> **EXERCISE DETAILS**
Look at every line of the material below and tally those containing "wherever". Reply with the total alone.

Content starts

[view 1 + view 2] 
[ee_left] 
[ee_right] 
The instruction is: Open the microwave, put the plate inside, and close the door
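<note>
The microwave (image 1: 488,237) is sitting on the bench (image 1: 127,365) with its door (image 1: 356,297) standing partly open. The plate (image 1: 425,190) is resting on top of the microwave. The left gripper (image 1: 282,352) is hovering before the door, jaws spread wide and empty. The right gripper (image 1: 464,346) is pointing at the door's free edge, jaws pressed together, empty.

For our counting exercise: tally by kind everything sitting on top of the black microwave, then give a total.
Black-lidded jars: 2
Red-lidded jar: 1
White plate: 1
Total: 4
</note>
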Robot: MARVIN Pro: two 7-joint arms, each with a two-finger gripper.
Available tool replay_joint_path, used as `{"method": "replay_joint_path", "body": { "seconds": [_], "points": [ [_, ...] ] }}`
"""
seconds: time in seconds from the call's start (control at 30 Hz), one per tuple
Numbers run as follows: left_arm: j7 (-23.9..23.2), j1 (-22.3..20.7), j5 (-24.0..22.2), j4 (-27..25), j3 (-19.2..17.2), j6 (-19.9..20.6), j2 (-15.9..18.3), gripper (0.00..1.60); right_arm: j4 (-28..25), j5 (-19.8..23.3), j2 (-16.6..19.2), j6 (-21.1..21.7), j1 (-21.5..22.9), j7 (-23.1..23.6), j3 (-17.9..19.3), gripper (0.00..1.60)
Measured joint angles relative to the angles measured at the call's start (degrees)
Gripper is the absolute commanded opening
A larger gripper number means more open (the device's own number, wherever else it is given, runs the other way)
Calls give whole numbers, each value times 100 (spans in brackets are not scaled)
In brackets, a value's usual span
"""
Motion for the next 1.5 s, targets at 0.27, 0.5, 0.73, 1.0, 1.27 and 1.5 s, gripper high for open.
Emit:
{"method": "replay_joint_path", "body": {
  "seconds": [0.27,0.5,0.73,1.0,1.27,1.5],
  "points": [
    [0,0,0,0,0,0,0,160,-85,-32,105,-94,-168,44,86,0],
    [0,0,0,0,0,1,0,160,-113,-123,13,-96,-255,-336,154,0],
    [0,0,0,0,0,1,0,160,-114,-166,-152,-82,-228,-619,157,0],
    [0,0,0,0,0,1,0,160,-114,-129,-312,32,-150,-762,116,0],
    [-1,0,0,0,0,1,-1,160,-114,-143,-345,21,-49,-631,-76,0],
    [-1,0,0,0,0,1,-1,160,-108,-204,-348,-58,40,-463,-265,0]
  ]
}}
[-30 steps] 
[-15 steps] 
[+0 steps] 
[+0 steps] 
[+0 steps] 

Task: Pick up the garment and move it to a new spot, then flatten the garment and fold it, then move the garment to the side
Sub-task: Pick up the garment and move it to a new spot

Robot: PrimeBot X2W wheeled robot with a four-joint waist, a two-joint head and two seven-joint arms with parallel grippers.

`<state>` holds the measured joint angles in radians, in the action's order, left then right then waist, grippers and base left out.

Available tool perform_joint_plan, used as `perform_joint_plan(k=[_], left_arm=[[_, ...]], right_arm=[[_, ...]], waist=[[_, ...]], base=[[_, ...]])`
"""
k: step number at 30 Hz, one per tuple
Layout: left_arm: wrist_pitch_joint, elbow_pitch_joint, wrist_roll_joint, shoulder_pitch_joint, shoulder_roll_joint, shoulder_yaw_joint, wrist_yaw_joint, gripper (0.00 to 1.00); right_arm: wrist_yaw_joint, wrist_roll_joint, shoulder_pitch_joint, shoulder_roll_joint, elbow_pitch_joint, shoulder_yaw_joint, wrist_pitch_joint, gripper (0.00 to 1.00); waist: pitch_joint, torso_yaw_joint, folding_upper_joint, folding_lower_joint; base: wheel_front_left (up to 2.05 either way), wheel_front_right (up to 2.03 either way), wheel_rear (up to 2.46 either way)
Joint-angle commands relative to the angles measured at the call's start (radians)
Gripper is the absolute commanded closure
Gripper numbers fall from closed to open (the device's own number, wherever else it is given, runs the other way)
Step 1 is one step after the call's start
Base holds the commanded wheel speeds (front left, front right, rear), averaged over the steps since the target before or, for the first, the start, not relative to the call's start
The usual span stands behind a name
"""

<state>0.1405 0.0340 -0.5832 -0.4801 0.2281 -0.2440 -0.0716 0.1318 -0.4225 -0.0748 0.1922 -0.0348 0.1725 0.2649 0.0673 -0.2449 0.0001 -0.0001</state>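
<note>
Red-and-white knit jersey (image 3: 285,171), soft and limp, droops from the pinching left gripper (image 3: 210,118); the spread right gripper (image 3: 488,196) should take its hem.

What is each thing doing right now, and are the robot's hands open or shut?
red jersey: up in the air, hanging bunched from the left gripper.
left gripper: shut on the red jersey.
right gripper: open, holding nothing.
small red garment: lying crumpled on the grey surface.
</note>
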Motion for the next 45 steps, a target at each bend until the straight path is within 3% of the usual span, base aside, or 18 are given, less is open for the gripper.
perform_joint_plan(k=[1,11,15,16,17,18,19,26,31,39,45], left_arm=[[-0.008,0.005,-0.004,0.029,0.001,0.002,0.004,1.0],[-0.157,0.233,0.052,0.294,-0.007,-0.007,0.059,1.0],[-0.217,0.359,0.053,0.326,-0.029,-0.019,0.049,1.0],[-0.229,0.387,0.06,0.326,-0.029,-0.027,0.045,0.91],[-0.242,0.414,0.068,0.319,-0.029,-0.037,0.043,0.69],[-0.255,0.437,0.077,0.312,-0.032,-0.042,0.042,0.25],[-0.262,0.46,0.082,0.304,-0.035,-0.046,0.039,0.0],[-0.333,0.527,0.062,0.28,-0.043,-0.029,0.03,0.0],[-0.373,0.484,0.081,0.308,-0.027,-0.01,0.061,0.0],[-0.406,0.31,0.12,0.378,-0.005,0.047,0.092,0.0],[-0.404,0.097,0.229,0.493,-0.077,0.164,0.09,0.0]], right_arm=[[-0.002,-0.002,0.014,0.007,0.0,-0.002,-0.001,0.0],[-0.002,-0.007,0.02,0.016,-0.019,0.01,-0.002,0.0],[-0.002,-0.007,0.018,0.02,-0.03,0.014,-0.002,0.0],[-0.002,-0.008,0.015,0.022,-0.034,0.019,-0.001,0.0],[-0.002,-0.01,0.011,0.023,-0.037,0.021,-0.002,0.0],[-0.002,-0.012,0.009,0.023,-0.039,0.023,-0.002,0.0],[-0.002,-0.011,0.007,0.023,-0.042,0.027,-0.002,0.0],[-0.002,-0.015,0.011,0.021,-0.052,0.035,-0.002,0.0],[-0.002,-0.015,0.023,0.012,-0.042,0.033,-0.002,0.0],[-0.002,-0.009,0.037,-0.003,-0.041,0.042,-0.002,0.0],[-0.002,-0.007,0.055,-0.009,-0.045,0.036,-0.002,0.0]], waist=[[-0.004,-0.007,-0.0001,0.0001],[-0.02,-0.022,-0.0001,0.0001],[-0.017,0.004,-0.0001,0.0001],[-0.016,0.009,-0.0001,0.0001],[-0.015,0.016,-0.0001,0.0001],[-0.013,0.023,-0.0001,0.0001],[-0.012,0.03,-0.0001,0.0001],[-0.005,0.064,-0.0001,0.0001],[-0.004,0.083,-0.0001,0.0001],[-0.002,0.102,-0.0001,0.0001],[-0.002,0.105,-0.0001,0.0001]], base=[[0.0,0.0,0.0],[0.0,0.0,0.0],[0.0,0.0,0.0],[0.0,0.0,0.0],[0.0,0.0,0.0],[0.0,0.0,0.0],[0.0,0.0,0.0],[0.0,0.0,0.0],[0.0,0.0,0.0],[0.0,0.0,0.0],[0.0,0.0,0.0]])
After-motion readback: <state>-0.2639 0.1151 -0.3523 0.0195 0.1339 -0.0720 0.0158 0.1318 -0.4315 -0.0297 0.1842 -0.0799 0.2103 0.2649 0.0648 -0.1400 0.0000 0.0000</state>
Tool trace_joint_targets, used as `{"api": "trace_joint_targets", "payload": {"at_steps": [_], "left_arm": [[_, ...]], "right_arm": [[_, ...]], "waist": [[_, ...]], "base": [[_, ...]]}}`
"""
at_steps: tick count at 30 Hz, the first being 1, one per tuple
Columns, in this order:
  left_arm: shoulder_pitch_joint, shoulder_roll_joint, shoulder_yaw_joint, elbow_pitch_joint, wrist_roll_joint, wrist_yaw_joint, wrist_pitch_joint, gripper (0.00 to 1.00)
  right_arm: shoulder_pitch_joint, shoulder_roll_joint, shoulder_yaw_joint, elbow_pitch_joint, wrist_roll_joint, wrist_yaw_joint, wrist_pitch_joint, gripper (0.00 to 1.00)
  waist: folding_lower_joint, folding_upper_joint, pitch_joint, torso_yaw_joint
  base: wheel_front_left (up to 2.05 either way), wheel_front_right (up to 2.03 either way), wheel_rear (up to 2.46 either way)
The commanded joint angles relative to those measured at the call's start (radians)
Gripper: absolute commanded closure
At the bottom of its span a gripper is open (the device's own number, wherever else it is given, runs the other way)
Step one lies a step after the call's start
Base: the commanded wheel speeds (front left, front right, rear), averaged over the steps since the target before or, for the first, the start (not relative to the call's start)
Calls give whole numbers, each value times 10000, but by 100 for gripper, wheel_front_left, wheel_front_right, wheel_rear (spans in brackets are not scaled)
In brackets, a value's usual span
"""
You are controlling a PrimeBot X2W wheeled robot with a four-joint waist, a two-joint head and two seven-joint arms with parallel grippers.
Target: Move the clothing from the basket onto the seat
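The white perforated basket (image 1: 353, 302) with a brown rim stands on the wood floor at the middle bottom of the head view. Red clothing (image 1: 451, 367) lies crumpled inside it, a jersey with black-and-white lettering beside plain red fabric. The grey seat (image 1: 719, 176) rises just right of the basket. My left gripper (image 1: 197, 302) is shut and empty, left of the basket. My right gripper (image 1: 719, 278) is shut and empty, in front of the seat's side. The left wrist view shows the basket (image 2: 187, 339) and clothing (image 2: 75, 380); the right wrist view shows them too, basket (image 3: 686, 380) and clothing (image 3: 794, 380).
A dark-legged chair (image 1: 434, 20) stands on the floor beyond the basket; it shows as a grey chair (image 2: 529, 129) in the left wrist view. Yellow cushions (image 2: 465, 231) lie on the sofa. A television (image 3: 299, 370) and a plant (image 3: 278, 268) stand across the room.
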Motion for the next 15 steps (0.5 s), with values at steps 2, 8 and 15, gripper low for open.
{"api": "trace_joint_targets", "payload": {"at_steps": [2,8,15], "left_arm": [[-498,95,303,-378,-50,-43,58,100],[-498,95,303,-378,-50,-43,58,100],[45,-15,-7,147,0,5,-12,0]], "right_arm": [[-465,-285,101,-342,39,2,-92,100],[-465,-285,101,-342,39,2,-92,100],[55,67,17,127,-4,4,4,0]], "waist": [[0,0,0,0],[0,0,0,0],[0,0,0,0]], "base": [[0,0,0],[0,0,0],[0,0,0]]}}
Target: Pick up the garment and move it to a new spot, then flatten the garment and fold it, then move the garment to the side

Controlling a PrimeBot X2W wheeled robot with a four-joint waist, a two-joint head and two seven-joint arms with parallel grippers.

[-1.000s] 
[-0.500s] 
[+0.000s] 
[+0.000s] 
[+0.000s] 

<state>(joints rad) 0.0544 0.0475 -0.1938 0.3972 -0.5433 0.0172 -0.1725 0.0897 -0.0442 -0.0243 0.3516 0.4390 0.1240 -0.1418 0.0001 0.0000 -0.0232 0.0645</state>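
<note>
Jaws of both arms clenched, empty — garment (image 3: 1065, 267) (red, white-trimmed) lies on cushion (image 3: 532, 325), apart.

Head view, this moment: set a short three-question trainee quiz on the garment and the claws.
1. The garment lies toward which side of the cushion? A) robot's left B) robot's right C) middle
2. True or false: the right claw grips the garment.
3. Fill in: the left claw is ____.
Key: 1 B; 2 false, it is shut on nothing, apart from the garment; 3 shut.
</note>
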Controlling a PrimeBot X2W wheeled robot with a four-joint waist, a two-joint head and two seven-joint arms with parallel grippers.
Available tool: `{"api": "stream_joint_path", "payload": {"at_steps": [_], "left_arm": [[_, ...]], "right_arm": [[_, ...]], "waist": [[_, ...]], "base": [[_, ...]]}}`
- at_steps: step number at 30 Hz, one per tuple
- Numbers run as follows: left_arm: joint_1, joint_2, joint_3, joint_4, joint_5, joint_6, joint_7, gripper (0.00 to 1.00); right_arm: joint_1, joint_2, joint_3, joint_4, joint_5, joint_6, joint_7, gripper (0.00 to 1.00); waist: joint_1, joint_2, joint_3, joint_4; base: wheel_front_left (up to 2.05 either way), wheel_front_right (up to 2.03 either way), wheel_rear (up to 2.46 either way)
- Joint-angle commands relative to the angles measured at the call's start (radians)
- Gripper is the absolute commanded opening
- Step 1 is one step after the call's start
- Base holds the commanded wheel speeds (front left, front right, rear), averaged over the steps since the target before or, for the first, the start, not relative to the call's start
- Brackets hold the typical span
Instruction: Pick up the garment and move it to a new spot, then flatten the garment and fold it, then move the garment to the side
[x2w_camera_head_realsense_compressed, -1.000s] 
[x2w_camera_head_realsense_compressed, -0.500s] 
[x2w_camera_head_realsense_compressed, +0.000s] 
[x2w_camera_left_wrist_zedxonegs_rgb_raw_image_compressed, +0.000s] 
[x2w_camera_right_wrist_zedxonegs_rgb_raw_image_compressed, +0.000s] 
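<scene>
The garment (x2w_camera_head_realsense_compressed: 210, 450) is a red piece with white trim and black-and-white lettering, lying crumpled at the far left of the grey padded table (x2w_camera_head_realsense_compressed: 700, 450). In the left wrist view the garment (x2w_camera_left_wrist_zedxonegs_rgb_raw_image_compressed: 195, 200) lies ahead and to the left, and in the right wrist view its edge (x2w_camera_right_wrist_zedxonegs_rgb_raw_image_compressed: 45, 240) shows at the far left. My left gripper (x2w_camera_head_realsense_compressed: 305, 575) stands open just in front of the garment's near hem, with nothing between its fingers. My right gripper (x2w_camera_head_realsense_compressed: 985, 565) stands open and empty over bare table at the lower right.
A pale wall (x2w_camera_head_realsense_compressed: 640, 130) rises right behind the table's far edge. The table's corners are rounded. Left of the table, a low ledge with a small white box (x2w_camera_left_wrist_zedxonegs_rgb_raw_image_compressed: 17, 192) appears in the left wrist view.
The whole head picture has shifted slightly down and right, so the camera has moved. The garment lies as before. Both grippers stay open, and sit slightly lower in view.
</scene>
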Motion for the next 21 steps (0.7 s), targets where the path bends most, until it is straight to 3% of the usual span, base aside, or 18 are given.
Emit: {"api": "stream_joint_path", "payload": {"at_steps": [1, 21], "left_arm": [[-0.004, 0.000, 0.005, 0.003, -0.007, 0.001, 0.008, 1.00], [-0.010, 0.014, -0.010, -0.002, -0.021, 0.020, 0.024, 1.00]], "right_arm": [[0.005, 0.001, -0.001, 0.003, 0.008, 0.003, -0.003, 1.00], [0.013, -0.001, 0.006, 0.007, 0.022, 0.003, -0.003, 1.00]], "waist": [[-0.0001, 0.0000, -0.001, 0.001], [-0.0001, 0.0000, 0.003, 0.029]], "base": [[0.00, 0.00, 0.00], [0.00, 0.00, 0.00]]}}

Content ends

> **REPLY TO THE TASK**
3